▸ **Instructions to follow**
Could you report every line of the listing below that holds the word "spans"?
===== Extracted information =====
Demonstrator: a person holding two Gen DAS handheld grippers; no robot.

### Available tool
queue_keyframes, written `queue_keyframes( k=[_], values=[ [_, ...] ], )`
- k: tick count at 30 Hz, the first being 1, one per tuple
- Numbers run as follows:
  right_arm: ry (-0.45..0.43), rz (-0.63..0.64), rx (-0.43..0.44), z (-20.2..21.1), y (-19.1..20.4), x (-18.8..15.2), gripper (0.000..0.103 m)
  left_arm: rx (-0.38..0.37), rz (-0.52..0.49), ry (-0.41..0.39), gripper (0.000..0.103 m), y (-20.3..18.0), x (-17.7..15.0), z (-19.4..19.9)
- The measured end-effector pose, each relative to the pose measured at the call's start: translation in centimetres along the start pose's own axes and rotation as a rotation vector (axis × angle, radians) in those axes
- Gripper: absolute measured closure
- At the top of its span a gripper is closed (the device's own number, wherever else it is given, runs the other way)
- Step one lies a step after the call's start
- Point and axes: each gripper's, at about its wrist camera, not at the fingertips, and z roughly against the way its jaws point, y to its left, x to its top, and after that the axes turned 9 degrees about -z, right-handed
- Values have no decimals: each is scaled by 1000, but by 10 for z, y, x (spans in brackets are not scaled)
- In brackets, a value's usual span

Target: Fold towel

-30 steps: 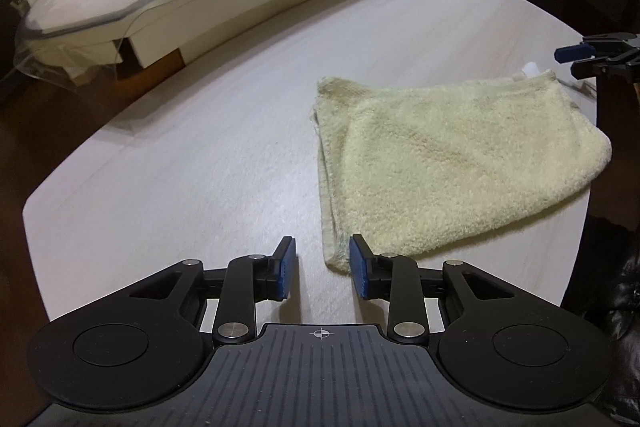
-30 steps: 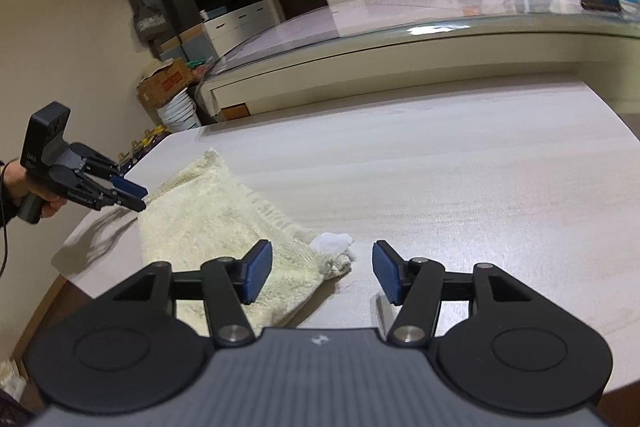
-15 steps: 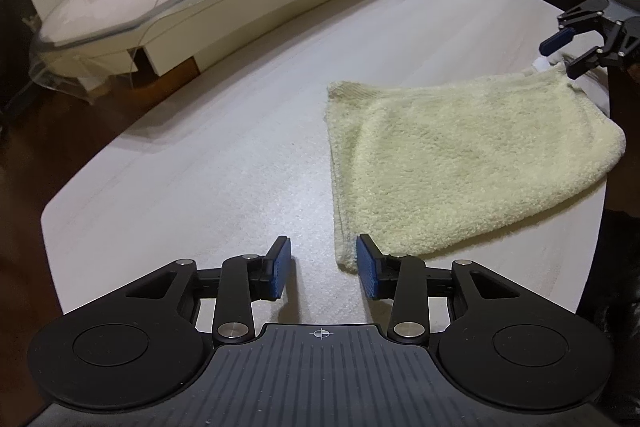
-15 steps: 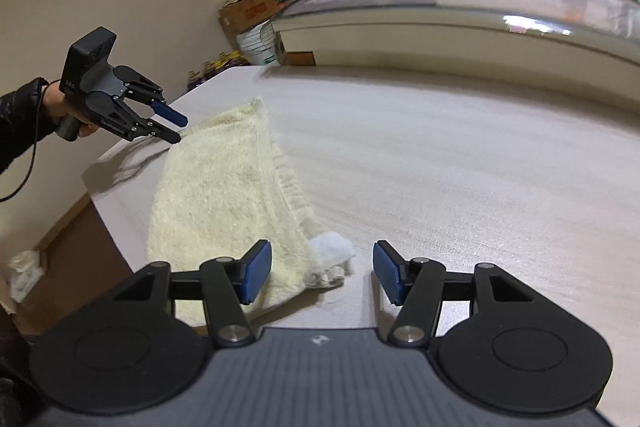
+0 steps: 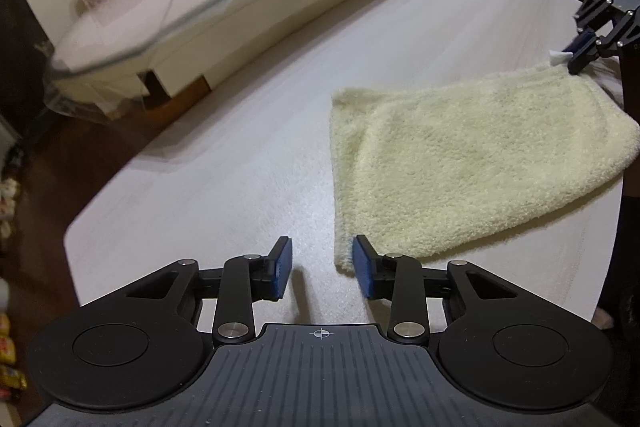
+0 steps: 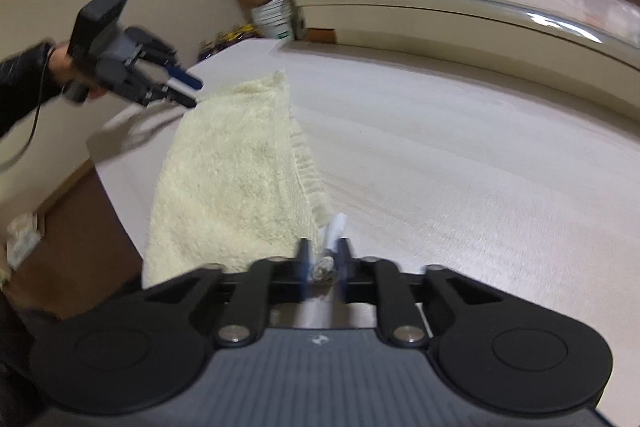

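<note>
Right wrist view: right gripper (image 6: 322, 263) jaws, spread half a second ago, now clench the pale yellow towel (image 6: 232, 179) corner on the counter (image 6: 460, 163); left gripper (image 5: 322, 267) stays unclenched beside its corner, so lifting waits.

You get dim, warm indoor light in both views, with strong fisheye bending and dark corners. Glare streaks the glass tabletop (image 6: 560, 23) behind your worktop (image 5: 248, 155). In the right wrist view, the left gripper (image 6: 188, 91) and background smear with motion blur.
</note>
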Motion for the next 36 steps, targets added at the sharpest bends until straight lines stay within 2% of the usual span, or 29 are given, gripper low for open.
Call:
queue_keyframes(
  k=[3,6,11,13,14,18,20,25,28,33,34,36],
  values=[
    [-6,-99,-5,7,6,-11,93,58,-53,-68,68,-23,1,24],
    [-9,-184,5,10,8,-21,93,78,-148,-154,67,-67,-1,46],
    [-8,-236,10,13,10,-33,92,175,-486,-303,45,-182,-14,64],
    [-13,-219,8,15,10,-33,89,198,-587,-347,39,-217,-22,65],
    [-22,-216,10,16,11,-32,82,213,-629,-362,38,-232,-25,65],
    [-62,-211,23,25,12,-31,81,319,-818,-419,32,-280,-42,54],
    [-82,-214,24,29,12,-31,74,345,-880,-432,32,-293,-49,45],
    [-125,-243,47,50,10,-39,66,438,-1051,-465,32,-308,-63,13],
    [-147,-259,52,63,7,-45,59,466,-1151,-477,32,-314,-68,-5],
    [-186,-298,61,77,-3,-51,56,523,-1284,-523,33,-323,-72,-28],
    [-191,-300,64,79,-5,-52,54,531,-1292,-533,35,-325,-72,-31],
    [-195,-305,63,78,-6,-53,52,529,-1287,-555,47,-328,-72,-31]
  ],
)
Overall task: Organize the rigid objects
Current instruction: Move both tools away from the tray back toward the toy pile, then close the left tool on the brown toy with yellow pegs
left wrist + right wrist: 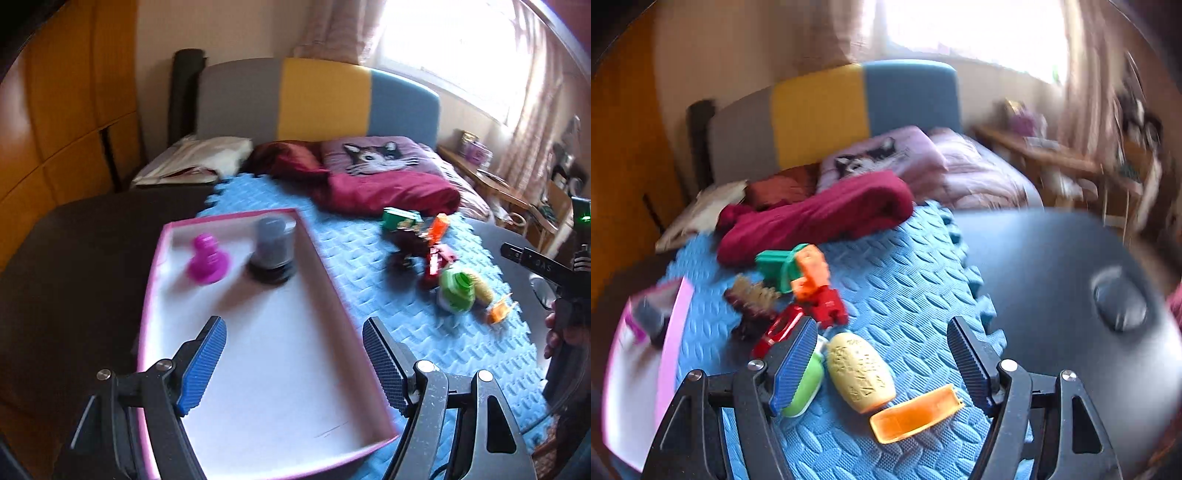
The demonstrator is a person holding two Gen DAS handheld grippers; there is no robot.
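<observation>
A pink-rimmed white box (334, 295) lies on the blue foam mat (406, 332). It holds a magenta duck-shaped toy (207, 264) and a grey cylinder (273, 249). My left gripper (293, 365) is open and empty above the box's near half. My right gripper (881, 363) is open above the mat, over a yellow oval toy (858, 373), with a green round toy (805, 387) by its left finger and an orange flat piece (916, 411) below. Further off lie green (777, 266), orange (810, 275), red (827, 304) and dark brown (753, 299) toys.
A dark red cloth (812, 218) and pillows lie behind the mat on the bed. A black round table surface (1063, 277) lies right of the mat. The box edge (674, 332) shows at the left of the right wrist view. A wooden wardrobe (55, 110) stands at the left.
</observation>
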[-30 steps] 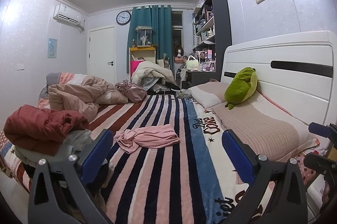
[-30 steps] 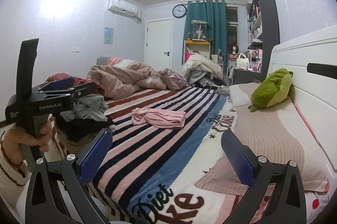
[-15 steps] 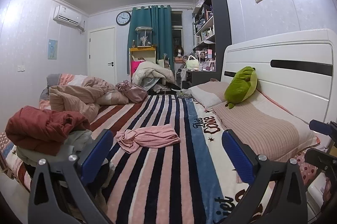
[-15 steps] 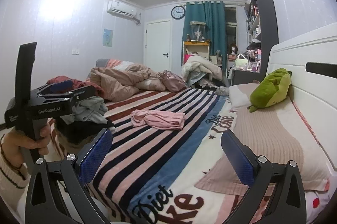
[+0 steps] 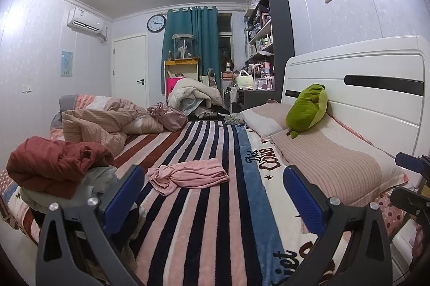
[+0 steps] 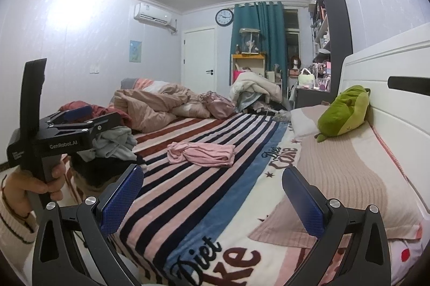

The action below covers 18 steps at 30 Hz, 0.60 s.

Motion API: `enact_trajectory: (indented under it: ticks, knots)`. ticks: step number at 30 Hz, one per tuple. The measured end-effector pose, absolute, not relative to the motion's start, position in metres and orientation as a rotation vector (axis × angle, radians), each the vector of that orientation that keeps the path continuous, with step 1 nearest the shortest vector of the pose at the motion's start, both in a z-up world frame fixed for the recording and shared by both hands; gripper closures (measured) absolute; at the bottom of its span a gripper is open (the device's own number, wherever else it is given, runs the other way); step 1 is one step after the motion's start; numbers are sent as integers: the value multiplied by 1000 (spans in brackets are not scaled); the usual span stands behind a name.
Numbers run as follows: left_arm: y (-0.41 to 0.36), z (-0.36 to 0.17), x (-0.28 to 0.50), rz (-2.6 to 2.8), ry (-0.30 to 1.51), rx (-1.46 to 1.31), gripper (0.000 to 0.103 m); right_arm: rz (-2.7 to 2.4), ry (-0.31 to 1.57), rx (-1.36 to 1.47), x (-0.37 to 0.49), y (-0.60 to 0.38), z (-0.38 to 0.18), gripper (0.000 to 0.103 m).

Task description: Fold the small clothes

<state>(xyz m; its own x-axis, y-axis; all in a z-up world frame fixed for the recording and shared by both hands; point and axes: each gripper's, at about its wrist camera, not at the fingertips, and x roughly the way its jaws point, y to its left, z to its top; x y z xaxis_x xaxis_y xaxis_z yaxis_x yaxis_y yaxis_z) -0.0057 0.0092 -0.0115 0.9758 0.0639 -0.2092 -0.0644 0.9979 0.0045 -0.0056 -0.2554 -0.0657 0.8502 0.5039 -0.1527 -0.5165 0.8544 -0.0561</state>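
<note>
Striped bed [image 5: 215,218], pink garment [image 5: 188,174], pillows [image 5: 330,162]

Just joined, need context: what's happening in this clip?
A person holds a hand-held gripper in each hand over a bed with a striped fleece blanket. Both the left hand-held gripper and the right hand-held gripper are open and hold nothing. A crumpled pink garment lies unfolded mid-bed, untouched. A pile of red and grey clothes sits at the bed's left edge. Folding has not started.
</note>
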Motion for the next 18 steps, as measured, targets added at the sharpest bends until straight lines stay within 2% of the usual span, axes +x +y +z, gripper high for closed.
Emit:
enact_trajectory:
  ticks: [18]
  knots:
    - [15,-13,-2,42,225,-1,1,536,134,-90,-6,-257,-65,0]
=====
▸ **Your solution**
- Values have no decimals: each is scaled by 1000, but by 10 for z, y, x (spans in brackets are not scaled)
Motion API: `enact_trajectory: (indented under it: ticks, knots)`. ticks: step number at 30 Hz, one per tuple. The measured end-effector pose, absolute, not relative to the motion's start, position in metres and orientation as a rotation vector (axis × angle, radians), each the vector of that orientation that keeps the path continuous, with step 1 nearest the shortest vector of the pose at the motion's start, both in a z-up world frame fixed for the recording and shared by both hands; gripper closures (measured) absolute; at the bottom of its span a gripper is open (the device's own number, wherever else it is given, runs the other way); step 1 is one step after the motion's start; numbers are sent as integers: the value multiplied by 1000 (spans in brackets are not scaled); the usual span stands behind a name.

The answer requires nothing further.